Sfruttamento e fondamentalismo. Grattacieli e ultramodernità. Qual è il vero volto degli Emirati? I mondiali di calcio 2022 in Qatar saranno un'ottima occasione di chiarimento. Innanzitutto per noi

Da un lato  i mondiali di calcio, le società finanziarie e immobiliari, i grattacieli e i canali satellitari. Il turismo e gli investimenti. Le compagnie aeree e il petrolio.

Dall’altro la riduzione in schiavitù dei lavoratori asiatici, l’assenza di diritti per le donne e il fondamentalismo.
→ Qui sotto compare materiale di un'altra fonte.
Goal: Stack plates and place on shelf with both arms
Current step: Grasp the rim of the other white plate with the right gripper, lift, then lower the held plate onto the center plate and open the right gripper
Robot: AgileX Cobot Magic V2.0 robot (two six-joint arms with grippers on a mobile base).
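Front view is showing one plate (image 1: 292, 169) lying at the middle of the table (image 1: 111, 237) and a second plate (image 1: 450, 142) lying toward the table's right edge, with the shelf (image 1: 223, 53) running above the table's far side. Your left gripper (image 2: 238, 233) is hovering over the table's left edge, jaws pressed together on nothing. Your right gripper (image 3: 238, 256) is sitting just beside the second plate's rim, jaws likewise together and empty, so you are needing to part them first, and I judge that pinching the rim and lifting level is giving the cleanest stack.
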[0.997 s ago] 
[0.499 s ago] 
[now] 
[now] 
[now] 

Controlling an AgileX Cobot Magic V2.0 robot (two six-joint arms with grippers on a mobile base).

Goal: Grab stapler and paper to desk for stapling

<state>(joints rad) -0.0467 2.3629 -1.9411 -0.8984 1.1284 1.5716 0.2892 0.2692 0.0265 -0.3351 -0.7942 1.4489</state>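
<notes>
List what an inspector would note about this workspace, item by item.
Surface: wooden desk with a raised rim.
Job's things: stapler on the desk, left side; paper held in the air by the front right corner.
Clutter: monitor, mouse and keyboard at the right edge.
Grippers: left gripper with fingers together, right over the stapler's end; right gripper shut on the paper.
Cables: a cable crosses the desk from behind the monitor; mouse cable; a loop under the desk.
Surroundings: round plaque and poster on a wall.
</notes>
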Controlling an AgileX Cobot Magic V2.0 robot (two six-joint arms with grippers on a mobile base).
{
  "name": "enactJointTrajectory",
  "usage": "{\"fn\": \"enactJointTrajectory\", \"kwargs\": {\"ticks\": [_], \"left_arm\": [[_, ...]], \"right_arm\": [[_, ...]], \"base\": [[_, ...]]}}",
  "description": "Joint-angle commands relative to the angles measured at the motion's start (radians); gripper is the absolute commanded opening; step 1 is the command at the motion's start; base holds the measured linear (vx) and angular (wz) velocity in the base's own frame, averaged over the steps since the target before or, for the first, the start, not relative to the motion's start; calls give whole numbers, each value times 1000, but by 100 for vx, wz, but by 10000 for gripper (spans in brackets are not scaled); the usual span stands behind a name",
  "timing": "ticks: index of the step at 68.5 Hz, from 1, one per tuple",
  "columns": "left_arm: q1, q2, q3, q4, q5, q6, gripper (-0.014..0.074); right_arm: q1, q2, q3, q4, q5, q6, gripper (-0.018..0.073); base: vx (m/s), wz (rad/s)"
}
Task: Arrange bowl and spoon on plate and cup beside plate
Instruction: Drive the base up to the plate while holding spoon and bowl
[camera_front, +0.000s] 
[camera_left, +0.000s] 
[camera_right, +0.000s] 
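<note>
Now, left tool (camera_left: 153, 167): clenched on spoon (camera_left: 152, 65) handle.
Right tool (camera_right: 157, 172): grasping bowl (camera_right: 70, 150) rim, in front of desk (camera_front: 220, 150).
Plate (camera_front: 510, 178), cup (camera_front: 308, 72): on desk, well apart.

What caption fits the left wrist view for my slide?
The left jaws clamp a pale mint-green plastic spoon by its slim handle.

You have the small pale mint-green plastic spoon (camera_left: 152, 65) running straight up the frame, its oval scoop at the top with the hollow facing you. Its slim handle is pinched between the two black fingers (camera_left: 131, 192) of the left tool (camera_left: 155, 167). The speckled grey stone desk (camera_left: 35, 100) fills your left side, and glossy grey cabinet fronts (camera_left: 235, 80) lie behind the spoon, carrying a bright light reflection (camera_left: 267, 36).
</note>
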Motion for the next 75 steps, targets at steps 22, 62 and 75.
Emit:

Qual è il vero volto degli Emirati? I mondiali di calcio 2022 in Qatar saranno un’ottima occasione di chiarimento. Innanzitutto per noi.

Si chiama “sponsorship”, ma è una forma di schiavismo legalizzato. Il lavoratore – quasi sempre proveniente da Nepal, Pakistan o Bangladesh – entra nel paese grazie alla garanzia di un padrone e con un contratto. Durante la sua permanenza è rigidamente legato a quel documento. Non può cambiare nulla della sua condizione. Il risultato sono condizioni estreme di lavoro e di alloggio.